Because of Covid the dining hall was closed except for brief trips in to get beverages, and then only masked. So the crew brings dinner and breakfast to your lodge room for the duration. The evening meal was roast beef, green beans, mashed potatoes, baked apples, cornbread, cake, and I had opted for three glasses of wine. I had plenty to eat and turned down offers of seconds when the staff made another pass.

Every other time I have backpacked into the Park backcountry I have had to sleep in a shelter or a tent, using a sleeping bag and hanging my food from a convenient tree to keep it safe from bears and other marauding critters. But that night I slept in a log lodge in a bedroom with a propane heater, on an extremely comfortable mattress between cottons sheets and under two wool blankets with a pair of soft pillows under my head. I slept deeply.

The following morning I rose, shaved, brushed my teeth, deposited the gray water behind the lodge and got ready for breakfast. They opened the dining hall and I retrieved several cups of coffee and soon had a great breakfast delivered: pancakes with sorghum syrup, grits, scrambled eggs, Canadian bacon, and a biscuit with plenty of apple butter. I ate it all and chased it with another cup of coffee. After that I got my pack ready as a rainstorm rolled in (the peak gets 85 inches of rainfall per year). I chose to wait a few minutes to see if the rainclouds would pass over, and they did. As the sun was revealed again I hoisted my pack and took a reluctant leave of LeConte Lodge. 

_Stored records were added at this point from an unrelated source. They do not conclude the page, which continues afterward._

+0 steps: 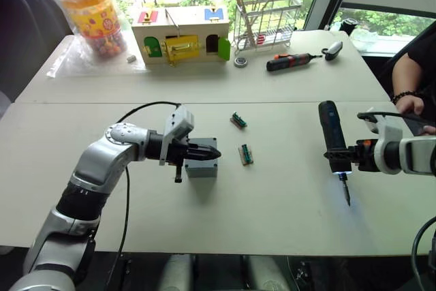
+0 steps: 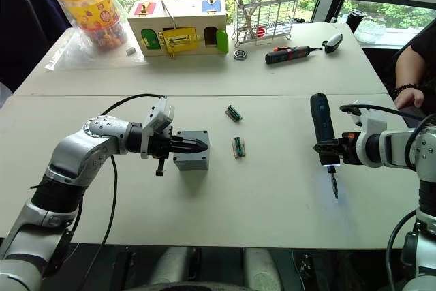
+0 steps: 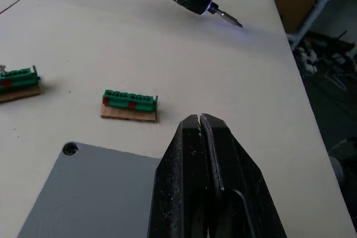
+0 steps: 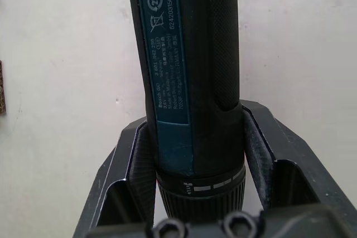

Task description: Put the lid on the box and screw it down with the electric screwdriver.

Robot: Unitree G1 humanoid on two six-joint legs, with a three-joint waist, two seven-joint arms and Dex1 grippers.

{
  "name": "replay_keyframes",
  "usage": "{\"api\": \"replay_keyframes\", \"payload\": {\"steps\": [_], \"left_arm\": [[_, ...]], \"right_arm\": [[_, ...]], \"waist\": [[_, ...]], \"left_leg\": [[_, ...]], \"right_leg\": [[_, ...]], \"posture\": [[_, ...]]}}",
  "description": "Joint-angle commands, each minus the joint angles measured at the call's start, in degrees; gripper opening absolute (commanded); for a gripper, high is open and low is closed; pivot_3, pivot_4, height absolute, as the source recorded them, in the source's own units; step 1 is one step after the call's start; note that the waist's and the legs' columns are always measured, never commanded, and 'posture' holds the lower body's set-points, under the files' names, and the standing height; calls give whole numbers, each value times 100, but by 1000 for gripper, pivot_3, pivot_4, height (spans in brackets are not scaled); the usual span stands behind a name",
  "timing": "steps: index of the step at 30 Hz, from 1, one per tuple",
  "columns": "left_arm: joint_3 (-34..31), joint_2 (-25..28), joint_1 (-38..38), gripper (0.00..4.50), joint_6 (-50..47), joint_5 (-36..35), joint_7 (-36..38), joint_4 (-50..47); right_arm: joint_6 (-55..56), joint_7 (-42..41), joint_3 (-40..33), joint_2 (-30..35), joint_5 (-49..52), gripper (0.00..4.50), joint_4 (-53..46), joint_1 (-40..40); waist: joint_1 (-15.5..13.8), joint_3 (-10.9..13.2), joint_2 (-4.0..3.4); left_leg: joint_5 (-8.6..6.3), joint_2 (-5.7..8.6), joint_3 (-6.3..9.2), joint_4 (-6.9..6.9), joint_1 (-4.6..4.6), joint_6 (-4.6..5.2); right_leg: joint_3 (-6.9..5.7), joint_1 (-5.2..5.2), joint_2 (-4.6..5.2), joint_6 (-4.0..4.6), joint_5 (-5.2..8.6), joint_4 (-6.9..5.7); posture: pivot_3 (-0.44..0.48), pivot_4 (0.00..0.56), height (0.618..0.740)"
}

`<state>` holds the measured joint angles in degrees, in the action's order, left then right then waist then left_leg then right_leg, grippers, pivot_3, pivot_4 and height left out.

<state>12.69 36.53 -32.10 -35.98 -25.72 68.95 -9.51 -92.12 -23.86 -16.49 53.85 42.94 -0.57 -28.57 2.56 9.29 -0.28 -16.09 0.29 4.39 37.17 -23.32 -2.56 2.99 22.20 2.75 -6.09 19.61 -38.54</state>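
Both arms are built of rounded silver-grey shells with black bands at the joints, and a black cable loops from the left arm's elbow joint up to a pale grey camera block on its wrist. The left pincer (image 2: 194, 144) is two slim, tapered black fingers with scuffed, dusty surfaces. The right pincer (image 2: 327, 148) has broad black angular fingers, with two round screw heads at its base in the wrist view, a white wrist housing at its 3 o'clock and another black cable.
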Motion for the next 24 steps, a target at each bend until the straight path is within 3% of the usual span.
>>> {"api": "replay_keyframes", "payload": {"steps": [1,9,11,15,16,20,24], "left_arm": [[30,103,37,0,193,120,58,-105],[-83,148,248,0,235,168,-66,-90],[-145,163,268,0,227,159,-105,-40],[-413,181,227,0,196,70,-229,205],[-532,180,196,0,177,19,-278,298],[-1398,-48,-118,0,-343,-687,-661,607],[-1590,-98,-158,0,-463,-714,-853,910]], "right_arm": [[-38,119,-66,-16,211,1762,402,-327],[-38,493,217,-182,481,1762,1114,-680],[-38,476,268,-176,475,2773,1034,-677],[196,426,442,-67,126,4284,592,-551],[411,370,531,10,-7,4470,428,-492],[2098,-108,468,13,-419,4470,-282,-573],[3012,-847,254,-454,10,4470,-1333,-570]], "waist": [[-3,1,-1],[-12,12,16],[-11,13,17],[-18,13,17],[-20,13,18],[-19,14,18],[-1,14,19]], "left_leg": [[0,0,0,0,-1,0],[0,-2,0,0,-12,-1],[1,-2,3,4,-11,-1],[0,-2,5,7,-9,-1],[0,-2,5,7,-10,-1],[0,-1,6,9,-13,-1],[0,-3,6,8,-13,-1]], "right_leg": [[0,1,-1,0,0,0],[0,7,2,-1,0,10],[-1,6,0,-1,0,7],[-2,3,-1,-1,0,4],[-2,3,0,-1,0,4],[-3,10,2,-2,-1,1],[-4,11,-2,-3,-1,1]], "posture": [[0,150,740],[0,150,740],[0,150,740],[0,150,740],[0,150,740],[0,150,740],[0,150,740]]}}
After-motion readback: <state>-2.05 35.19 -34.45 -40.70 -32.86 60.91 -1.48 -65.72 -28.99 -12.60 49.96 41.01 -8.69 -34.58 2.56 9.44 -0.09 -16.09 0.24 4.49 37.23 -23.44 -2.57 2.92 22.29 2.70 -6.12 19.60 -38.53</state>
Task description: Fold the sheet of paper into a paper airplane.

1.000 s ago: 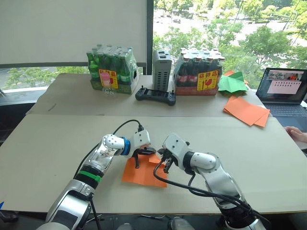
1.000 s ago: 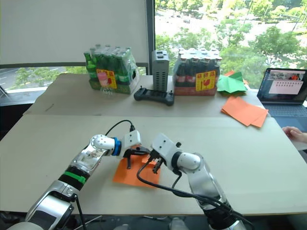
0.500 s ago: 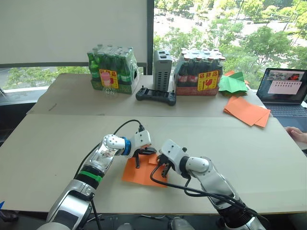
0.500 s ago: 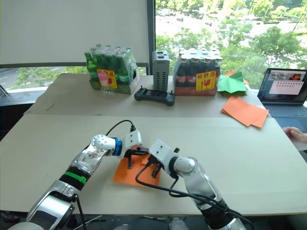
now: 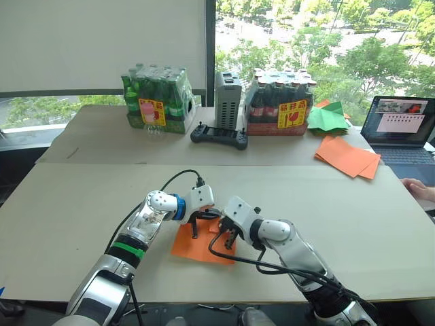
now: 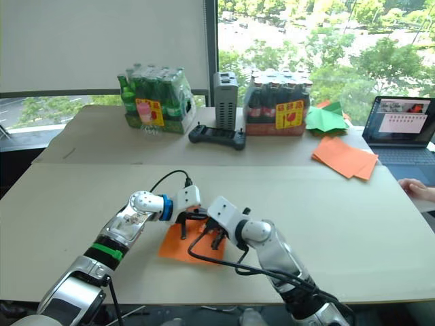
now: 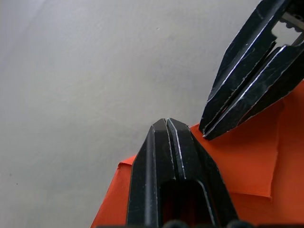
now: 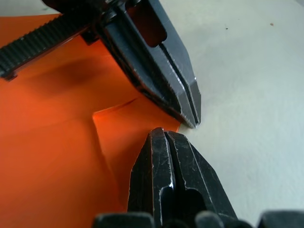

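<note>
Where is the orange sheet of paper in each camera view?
Left eye view: the sheet of paper lies low and centre on the table, under both grippers.
Right eye view: same place.
Left wrist view: lower right corner.
Right wrist view: left half.
Shared landmark: its folded corner flap, where both shut grippers meet.

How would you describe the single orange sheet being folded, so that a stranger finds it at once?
On the near table, look where the left gripper and the right gripper meet, tips together. The sheet of paper lies flat under them, one flap folded over. Unlike the stack of orange sheets by the laptop, it lies alone.
</note>
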### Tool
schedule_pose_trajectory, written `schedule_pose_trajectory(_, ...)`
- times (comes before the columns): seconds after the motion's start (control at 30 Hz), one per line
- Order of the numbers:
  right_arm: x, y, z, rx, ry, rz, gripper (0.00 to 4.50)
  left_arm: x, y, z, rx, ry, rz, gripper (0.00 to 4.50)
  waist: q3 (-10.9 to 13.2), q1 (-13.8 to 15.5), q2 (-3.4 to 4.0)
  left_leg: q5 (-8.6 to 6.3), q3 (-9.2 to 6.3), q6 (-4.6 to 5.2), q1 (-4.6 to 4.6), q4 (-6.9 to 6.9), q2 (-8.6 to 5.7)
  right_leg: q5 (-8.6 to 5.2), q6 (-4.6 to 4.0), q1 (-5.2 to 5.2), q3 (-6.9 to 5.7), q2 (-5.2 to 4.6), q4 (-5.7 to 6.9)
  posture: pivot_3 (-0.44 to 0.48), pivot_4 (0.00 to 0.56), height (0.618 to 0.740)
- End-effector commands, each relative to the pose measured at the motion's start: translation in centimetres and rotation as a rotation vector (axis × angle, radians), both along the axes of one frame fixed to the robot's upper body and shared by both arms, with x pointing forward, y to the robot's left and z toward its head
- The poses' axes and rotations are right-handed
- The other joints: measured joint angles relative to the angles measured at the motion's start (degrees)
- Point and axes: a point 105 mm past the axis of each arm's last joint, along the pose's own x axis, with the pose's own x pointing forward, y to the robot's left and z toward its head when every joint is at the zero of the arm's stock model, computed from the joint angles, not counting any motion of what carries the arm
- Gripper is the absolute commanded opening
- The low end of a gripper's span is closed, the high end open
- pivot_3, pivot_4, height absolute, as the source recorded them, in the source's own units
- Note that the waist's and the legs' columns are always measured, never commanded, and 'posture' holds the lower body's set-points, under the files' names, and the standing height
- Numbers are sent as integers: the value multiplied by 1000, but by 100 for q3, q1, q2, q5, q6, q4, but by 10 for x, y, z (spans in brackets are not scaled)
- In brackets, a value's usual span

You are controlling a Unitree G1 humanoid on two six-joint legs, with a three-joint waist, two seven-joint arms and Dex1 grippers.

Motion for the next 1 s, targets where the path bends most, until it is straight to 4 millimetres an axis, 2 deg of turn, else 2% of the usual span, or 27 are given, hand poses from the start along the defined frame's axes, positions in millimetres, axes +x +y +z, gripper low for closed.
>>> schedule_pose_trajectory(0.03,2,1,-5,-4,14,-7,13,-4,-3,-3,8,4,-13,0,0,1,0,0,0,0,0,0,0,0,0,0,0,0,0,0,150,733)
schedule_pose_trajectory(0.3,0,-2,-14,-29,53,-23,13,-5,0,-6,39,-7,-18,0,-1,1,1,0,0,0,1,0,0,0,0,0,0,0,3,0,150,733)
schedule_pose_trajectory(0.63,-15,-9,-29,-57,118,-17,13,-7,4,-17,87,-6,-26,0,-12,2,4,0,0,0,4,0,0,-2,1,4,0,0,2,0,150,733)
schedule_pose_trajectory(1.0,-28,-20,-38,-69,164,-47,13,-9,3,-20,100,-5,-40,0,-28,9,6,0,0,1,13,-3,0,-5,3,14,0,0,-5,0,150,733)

The hike down wasn't as difficult as the trudge up and I knocked it out in three and a half hours by making no stops at all and pausing only to take a few photos. I had wanted a two-night stay, and the next time I go I will be there for two nights. Because I will go back again. It's rare for an experience to be exactly what you hoped for. Any place like that is worth return trips.

I arrive at the cutoff to The Boulevard.

The Boulevard where the trail had to have cable hand rail installed after a landslide.

Almost there! 3/4 of a mile!

Looking down at the lodge where my room was located. Taken from the office deck.

The dining/living room and my bedroom just beyond.

 

My bedroom.

The dining hall.

The table and washstand in my bedroom with kerosene lamp.

Breakfast, delivered to my room at 8:00 am.

The trail through the high elevation rain forest back to Newfound Gap.